With examples like that, our profession is beginning to reach consensus about what productive teaching and learning looks like. Portrayals come from a variety of sources, including the work of scholars like Magdalene Lampert, who videotapes her own teaching of elementary mathematics (February 1994 Educational Leadership). They are embodied in some of the content standards currently being written by various groups. And they are found in ASCD's staff development program, Dimensions of Learning, which is based on insights from recent cognitive research. These conceptions of good instruction are related to a broader set of practices that together constitute quality education, including outcome-based planning, site-based decision making, collaborative action research, and parent participation.
Some critics disparage this ambitious agenda, not because they disagree with all of it (sometimes they do, of course), but because they are sure that in practice, most schools do not have the wherewithal to achieve it. Why keep talking about one high-flown innovation after another, they ask, when we have failed so often to put similar ideas into practice?

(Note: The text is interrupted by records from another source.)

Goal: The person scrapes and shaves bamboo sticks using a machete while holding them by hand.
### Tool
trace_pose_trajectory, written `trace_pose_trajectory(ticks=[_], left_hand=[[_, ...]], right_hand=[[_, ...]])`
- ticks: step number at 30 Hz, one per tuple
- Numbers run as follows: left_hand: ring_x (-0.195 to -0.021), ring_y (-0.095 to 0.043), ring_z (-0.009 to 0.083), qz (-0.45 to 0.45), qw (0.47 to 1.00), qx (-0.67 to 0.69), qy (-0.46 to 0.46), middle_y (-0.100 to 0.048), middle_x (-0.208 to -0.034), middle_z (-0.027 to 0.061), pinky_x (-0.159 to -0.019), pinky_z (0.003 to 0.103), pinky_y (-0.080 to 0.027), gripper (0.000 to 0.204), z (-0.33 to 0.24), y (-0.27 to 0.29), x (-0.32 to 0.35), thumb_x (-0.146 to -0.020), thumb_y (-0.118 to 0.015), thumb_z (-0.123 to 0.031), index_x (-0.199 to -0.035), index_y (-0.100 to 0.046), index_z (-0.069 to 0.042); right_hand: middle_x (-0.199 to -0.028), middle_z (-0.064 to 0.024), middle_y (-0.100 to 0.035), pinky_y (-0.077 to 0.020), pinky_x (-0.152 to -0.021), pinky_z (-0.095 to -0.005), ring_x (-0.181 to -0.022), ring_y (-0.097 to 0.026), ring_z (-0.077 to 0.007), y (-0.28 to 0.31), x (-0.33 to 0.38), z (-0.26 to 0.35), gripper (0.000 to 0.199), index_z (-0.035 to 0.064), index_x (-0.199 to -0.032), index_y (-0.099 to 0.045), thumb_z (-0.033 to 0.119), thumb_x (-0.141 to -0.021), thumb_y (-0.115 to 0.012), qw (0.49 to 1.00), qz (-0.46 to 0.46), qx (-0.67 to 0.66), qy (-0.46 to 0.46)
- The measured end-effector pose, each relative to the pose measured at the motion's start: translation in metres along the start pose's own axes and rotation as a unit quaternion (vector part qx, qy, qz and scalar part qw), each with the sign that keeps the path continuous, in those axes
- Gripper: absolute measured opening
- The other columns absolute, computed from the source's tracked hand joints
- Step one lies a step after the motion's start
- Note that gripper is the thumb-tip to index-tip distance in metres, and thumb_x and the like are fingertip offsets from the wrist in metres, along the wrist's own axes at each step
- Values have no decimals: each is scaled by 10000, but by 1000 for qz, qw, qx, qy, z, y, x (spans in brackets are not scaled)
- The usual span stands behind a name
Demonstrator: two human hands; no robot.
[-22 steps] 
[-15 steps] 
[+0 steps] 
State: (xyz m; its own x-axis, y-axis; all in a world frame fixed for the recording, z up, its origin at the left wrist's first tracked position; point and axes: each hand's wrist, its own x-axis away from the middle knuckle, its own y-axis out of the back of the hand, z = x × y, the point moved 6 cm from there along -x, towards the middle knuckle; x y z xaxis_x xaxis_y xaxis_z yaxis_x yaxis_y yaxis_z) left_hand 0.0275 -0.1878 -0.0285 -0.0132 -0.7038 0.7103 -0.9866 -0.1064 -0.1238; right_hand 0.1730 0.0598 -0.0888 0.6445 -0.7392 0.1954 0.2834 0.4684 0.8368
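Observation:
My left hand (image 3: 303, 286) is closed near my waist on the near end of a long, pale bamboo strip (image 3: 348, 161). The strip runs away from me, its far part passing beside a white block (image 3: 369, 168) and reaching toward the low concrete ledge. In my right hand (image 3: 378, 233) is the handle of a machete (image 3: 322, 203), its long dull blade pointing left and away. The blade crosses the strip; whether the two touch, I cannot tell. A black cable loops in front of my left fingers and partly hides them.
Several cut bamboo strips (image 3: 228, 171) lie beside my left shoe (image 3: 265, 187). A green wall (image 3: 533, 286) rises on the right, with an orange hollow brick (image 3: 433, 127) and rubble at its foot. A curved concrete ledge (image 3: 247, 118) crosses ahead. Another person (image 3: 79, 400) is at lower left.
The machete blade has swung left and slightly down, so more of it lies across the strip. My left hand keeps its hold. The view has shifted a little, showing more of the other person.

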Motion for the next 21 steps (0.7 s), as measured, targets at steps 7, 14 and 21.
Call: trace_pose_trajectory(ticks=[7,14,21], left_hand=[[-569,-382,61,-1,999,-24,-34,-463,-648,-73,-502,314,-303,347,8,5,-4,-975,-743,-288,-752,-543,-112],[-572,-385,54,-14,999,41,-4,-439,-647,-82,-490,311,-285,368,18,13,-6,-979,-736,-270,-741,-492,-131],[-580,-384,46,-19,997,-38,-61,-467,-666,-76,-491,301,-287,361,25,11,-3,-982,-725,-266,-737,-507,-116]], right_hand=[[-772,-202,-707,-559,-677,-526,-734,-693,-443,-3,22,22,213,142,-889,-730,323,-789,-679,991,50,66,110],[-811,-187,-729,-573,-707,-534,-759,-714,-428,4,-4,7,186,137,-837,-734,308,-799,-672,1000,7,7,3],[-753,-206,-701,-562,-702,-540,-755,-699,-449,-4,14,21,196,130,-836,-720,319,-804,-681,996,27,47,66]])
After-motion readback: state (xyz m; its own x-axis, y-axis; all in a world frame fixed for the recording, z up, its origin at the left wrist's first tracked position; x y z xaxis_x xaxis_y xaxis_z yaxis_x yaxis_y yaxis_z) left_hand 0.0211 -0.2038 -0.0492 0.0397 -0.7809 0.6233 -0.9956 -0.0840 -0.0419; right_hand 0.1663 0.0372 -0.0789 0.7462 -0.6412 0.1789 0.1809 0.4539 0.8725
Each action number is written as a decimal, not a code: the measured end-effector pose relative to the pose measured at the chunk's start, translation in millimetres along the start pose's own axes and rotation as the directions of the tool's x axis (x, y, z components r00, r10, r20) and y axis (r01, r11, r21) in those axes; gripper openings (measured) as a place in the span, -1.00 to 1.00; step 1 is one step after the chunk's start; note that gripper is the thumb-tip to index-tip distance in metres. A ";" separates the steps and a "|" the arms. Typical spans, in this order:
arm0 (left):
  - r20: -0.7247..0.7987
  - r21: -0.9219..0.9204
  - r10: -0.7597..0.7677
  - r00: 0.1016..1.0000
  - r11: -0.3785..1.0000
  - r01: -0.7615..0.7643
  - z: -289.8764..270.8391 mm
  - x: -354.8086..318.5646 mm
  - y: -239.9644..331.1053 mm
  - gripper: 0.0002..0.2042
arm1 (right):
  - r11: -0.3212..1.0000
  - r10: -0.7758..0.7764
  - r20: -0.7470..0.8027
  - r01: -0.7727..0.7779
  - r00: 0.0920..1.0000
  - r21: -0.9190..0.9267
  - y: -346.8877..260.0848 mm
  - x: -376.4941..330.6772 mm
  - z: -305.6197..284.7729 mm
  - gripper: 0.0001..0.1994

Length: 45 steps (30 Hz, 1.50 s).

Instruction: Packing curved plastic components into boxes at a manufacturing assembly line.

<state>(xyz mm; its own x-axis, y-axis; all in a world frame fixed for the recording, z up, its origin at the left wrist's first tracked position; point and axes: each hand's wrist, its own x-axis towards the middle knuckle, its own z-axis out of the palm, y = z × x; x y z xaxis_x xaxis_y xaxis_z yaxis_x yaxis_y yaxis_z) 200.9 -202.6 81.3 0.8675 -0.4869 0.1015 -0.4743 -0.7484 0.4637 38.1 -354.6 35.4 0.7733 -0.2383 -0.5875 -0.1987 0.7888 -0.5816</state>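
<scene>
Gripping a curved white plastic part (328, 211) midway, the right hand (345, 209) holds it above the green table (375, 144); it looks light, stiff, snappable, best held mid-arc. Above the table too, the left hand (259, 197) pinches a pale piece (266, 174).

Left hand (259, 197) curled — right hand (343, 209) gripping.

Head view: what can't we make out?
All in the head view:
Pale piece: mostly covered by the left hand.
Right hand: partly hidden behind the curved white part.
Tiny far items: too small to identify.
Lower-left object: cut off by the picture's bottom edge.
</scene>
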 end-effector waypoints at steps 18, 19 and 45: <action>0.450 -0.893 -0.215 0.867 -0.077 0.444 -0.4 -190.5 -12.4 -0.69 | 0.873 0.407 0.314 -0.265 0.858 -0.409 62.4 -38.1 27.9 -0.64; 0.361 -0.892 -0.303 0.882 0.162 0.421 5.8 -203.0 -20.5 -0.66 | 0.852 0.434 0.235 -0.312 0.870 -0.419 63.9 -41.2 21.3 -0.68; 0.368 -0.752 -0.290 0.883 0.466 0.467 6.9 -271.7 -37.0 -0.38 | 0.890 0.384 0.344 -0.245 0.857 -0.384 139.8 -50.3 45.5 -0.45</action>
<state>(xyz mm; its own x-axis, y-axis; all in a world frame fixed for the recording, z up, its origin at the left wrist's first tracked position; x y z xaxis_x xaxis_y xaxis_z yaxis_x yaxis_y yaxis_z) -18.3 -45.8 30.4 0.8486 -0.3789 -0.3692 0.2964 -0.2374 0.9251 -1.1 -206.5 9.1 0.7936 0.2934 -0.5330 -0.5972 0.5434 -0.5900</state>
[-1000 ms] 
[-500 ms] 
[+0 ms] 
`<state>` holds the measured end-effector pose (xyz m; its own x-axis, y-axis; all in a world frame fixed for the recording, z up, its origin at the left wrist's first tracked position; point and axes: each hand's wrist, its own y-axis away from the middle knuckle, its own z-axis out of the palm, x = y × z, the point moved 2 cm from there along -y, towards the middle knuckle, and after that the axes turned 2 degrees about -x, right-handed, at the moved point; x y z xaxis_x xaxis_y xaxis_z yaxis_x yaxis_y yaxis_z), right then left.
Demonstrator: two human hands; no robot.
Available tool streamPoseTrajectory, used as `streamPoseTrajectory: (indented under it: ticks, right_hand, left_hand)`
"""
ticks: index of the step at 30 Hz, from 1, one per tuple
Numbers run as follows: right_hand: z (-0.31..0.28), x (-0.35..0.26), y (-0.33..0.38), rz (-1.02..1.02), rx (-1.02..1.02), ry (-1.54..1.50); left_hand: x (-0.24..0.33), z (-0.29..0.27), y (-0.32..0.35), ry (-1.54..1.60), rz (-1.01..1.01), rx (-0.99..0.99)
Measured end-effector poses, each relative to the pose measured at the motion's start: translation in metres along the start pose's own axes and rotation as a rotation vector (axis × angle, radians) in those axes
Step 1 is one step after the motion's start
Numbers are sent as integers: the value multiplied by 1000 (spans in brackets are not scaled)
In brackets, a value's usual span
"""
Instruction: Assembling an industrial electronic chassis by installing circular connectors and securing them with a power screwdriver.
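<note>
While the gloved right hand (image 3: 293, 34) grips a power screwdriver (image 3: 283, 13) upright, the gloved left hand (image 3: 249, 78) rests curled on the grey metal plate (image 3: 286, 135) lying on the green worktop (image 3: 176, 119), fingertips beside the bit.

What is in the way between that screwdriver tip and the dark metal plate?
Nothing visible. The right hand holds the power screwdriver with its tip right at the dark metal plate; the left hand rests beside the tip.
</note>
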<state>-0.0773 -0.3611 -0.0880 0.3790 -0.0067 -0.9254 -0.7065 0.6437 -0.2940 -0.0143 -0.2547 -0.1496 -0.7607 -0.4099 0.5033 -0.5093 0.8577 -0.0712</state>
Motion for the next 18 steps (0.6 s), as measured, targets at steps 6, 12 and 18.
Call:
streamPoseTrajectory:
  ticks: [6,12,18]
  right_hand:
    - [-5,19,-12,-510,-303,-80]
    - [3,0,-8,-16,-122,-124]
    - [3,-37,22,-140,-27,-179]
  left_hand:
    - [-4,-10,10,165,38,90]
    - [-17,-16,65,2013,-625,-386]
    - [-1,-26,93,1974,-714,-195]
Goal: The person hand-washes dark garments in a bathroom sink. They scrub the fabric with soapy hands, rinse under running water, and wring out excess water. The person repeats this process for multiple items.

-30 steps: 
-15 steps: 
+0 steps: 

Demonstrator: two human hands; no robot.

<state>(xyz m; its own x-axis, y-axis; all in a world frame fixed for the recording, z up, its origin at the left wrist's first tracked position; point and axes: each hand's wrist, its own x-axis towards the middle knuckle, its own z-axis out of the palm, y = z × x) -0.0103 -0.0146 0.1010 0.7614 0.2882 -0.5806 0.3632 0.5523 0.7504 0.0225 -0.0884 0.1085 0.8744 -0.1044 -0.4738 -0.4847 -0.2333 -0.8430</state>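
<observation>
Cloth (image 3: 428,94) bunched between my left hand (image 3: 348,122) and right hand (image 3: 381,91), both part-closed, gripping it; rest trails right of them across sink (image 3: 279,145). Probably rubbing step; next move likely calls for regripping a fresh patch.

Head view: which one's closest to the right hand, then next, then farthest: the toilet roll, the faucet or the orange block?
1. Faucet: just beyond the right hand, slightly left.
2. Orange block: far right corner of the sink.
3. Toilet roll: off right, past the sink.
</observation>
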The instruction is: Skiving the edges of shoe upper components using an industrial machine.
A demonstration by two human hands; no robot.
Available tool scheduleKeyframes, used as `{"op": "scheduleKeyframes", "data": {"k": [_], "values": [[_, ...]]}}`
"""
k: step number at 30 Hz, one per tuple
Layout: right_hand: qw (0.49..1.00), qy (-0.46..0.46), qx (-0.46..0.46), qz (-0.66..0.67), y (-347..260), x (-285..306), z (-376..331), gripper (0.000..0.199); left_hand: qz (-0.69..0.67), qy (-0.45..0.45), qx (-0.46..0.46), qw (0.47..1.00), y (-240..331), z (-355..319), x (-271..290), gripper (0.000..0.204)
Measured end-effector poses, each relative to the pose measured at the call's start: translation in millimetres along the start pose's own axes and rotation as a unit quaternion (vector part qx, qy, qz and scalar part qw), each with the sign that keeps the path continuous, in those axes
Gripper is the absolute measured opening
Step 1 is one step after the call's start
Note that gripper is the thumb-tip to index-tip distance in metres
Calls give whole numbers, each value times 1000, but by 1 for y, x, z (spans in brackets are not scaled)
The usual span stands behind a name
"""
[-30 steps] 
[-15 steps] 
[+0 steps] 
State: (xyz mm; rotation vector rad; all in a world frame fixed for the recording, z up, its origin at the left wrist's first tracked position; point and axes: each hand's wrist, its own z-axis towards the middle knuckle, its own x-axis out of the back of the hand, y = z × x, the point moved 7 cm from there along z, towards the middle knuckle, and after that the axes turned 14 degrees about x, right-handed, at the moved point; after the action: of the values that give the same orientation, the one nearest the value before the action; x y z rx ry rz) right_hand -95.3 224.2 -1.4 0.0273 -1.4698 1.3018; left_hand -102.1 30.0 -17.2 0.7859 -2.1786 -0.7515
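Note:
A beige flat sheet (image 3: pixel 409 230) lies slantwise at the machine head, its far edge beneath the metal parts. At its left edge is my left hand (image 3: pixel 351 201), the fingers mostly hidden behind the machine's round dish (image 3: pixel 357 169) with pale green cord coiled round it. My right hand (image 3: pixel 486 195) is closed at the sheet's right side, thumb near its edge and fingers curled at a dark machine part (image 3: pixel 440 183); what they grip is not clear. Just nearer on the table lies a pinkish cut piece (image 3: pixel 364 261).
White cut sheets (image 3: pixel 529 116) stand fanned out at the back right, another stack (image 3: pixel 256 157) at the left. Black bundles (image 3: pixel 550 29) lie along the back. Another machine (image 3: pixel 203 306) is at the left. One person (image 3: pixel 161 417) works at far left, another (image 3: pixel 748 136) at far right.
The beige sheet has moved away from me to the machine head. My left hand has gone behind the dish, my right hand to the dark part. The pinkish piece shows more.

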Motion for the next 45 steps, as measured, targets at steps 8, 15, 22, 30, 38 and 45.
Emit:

That is the social and political context within which we consider the role of technology in reshaping education. On the one hand, educators and the public see that new electronic tools are radically changing the way people in other settings access and use information, and that these developments have profound implications for the educational process. On the other hand, we are stuck with organizational patterns and professional traditions that, impervious to reform in the best of circumstances, are nearly impossible to change when a skeptical public resists innovation and when budgets for expensive equipment (which may quickly become obsolete) are inadequate.
The authors in this issue have learned from experience how technology can enrich education. David Dwyer (p. 4), project manager for Apple Classrooms of Tomorrow, has found that after several years of experience, teachers in ACOT classrooms give students more opportunities to work on projects and to cooperate with other students. As a result, the students “routinely employ inquiry, collaboration, technological, and problem-solving skills uncommon to graduates of traditional high school programs.” Here is evidence that with the help of abundant technology, schools can provide the kind of instruction we value, and students can achieve the outcomes we declare for them.
But can schools afford to take advantage of this opportunity? David Thornburg (p. 20), technology consultant, insists they can, and offers a plan for how they might do it. More cautious educators may question Thornburg's formulations, but they should not reject his message. Computers and related technology can help us realize our highest professional aspirations. As Kyle Peck and Denise Dorricott (p. 11) note, “Modern technological tools allow educators to fulfill age-old dreams.”